INSTRUCTIONS FOR THE TASK:
The answer must be the full listing, reproduced word for word.

DATASET EXCERPT:
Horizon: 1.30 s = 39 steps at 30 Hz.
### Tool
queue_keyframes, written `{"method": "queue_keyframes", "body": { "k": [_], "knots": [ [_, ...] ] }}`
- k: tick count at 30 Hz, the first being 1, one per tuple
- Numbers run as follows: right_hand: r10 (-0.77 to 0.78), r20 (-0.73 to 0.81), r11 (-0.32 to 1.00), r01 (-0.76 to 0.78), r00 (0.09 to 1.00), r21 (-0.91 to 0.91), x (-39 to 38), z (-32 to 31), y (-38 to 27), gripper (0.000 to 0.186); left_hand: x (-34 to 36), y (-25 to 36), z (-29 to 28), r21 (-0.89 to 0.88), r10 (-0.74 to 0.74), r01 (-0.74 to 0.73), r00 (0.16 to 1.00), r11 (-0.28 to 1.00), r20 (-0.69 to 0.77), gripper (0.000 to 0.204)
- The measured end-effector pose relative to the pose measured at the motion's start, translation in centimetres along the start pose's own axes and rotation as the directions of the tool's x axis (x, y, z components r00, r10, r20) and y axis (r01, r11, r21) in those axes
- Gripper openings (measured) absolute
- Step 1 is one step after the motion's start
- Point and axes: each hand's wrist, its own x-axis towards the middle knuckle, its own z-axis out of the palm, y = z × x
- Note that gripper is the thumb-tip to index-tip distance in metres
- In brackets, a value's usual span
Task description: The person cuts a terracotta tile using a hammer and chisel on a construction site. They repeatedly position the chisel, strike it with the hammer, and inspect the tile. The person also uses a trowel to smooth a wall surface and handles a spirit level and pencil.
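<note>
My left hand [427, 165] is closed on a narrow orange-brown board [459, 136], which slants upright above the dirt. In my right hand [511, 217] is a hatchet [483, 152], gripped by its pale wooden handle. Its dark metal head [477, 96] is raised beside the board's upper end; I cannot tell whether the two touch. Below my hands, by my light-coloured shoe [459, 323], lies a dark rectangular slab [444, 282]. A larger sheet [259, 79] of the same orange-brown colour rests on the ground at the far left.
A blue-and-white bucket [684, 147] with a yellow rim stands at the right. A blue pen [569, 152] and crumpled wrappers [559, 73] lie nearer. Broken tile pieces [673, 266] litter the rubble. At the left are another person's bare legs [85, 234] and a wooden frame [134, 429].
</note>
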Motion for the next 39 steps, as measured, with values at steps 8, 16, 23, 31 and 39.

ANSWER:
Horizon: 1.30 s = 39 steps at 30 Hz.
### Tool
queue_keyframes, written `{"method": "queue_keyframes", "body": { "k": [_], "knots": [ [_, ...] ] }}`
- k: tick count at 30 Hz, the first being 1, one per tuple
- Numbers run as follows: right_hand: r10 (-0.77 to 0.78), r20 (-0.73 to 0.81), r11 (-0.32 to 1.00), r01 (-0.76 to 0.78), r00 (0.09 to 1.00), r21 (-0.91 to 0.91), x (-39 to 38), z (-32 to 31), y (-38 to 27), gripper (0.000 to 0.186); left_hand: x (-34 to 36), y (-25 to 36), z (-29 to 28), r21 (-0.89 to 0.88), r10 (-0.74 to 0.74), r01 (-0.74 to 0.73), r00 (0.16 to 1.00), r11 (-0.28 to 1.00), r20 (-0.69 to 0.77), gripper (0.000 to 0.204)
- The measured end-effector pose relative to the pose measured at the motion's start, translation in centimetres along the start pose's own axes and rotation as the directions of the tool's x axis (x, y, z components r00, r10, r20) and y axis (r01, r11, r21) in those axes
- Gripper openings (measured) absolute
- Step 1 is one step after the motion's start
- Point and axes: each hand's wrist, its own x-axis towards the middle knuckle, its own z-axis out of the palm, y = z × x
- Note that gripper is the thumb-tip to index-tip distance in metres
- In brackets, a value's usual span
Task description: The person cuts a terracotta tile using a hammer and chisel on a construction site. They repeatedly position the chisel, strike it with the hammer, and inspect the tile. The person also uses a trowel to smooth a wall surface and handles a spirit level and pencil.
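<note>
My left hand [427, 165] is closed on a narrow orange-brown board [459, 136], which slants upright above the dirt. In my right hand [511, 217] is a hatchet [483, 152], gripped by its pale wooden handle. Its dark metal head [477, 96] is raised beside the board's upper end; I cannot tell whether the two touch. Below my hands, by my light-coloured shoe [459, 323], lies a dark rectangular slab [444, 282]. A larger sheet [259, 79] of the same orange-brown colour rests on the ground at the far left.
A blue-and-white bucket [684, 147] with a yellow rim stands at the right. A blue pen [569, 152] and crumpled wrappers [559, 73] lie nearer. Broken tile pieces [673, 266] litter the rubble. At the left are another person's bare legs [85, 234] and a wooden frame [134, 429].
</note>
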Motion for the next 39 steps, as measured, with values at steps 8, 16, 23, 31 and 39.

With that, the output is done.